▶ Given records
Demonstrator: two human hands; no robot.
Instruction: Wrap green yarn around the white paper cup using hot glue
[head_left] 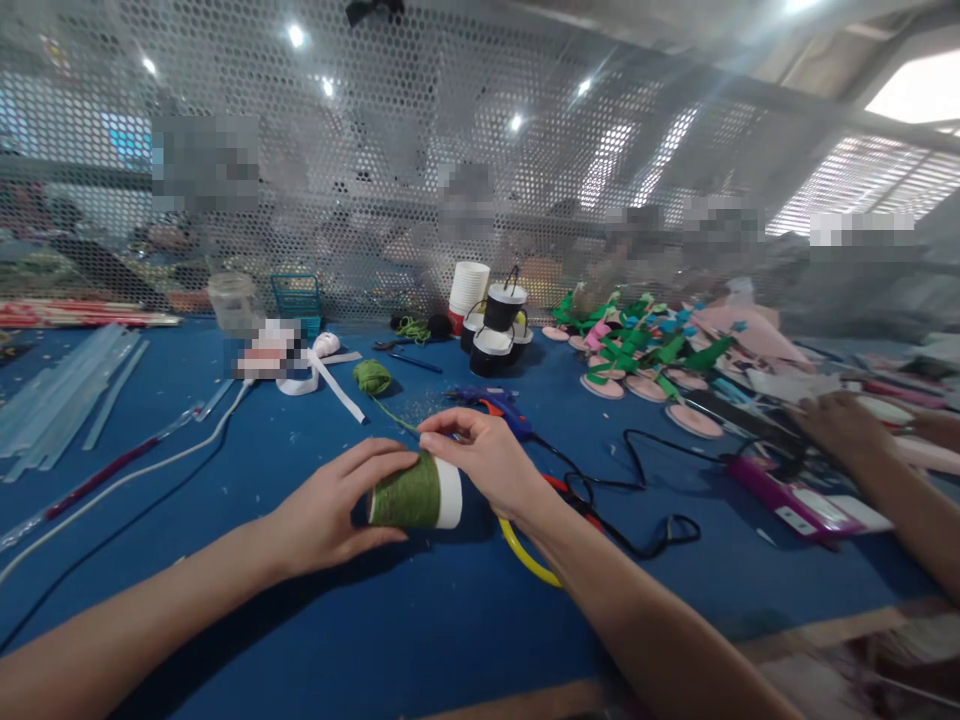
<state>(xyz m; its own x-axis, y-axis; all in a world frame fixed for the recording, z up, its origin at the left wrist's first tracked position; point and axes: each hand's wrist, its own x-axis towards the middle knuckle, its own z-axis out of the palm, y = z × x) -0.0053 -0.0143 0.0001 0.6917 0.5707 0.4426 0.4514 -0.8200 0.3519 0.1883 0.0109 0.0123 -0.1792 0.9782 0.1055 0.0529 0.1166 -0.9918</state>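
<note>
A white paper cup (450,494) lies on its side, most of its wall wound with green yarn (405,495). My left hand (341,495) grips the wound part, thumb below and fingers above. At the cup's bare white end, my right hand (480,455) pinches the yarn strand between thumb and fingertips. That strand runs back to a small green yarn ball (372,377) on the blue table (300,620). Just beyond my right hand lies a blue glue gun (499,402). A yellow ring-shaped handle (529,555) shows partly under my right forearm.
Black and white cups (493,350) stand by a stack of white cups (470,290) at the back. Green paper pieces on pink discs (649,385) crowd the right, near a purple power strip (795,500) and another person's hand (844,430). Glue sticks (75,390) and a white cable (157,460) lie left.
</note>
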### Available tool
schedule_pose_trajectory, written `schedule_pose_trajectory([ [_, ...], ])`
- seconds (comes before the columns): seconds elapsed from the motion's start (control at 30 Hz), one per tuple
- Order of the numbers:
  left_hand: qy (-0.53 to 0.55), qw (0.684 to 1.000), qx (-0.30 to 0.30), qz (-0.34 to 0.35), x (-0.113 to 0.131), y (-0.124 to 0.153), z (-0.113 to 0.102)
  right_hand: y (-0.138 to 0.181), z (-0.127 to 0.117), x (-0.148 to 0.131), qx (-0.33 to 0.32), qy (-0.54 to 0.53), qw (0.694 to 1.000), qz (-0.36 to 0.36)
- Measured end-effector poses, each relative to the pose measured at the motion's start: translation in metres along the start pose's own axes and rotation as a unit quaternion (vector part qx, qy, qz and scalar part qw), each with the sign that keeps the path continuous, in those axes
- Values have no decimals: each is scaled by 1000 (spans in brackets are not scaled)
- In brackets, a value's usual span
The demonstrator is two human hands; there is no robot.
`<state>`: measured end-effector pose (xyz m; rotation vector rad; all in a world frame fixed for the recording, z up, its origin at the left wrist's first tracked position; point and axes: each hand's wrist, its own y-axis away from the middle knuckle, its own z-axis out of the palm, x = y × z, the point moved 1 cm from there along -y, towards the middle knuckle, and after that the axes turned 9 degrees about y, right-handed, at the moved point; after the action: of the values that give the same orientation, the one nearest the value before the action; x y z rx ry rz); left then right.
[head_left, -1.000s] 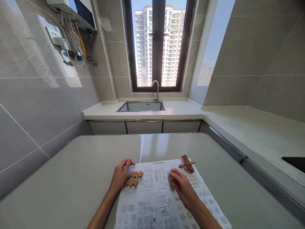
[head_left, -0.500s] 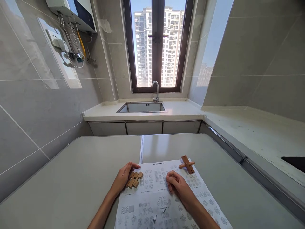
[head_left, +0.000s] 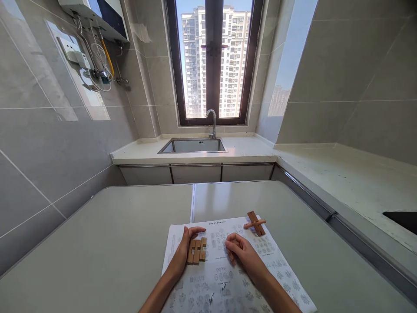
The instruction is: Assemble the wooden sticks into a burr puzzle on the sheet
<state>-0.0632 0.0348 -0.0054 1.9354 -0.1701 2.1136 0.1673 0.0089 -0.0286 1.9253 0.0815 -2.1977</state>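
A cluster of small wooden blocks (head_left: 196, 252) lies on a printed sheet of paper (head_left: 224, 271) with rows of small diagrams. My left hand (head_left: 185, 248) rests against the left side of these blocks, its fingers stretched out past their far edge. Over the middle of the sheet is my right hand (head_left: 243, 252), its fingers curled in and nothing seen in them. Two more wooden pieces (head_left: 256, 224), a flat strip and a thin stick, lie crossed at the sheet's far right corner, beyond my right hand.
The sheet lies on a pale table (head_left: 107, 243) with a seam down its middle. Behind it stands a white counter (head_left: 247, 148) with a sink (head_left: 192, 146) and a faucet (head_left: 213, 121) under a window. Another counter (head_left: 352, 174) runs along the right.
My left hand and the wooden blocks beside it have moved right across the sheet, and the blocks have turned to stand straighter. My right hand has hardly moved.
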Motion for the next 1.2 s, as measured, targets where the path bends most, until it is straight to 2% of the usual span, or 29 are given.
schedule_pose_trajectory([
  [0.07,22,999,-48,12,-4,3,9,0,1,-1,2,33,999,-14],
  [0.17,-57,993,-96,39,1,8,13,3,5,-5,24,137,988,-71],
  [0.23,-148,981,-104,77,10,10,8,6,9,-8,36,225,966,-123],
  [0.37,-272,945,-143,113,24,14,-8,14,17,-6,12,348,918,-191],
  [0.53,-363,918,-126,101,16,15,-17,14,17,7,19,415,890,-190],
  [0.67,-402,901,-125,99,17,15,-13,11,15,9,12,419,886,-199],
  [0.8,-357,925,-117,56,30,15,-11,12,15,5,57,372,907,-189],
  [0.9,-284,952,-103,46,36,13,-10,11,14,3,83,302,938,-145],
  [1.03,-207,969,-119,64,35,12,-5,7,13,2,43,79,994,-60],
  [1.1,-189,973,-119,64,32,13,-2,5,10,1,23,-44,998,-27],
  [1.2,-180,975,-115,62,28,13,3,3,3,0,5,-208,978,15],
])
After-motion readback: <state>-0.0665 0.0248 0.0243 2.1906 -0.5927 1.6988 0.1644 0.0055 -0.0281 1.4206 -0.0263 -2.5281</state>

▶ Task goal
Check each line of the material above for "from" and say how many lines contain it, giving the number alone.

▶ The completed task
2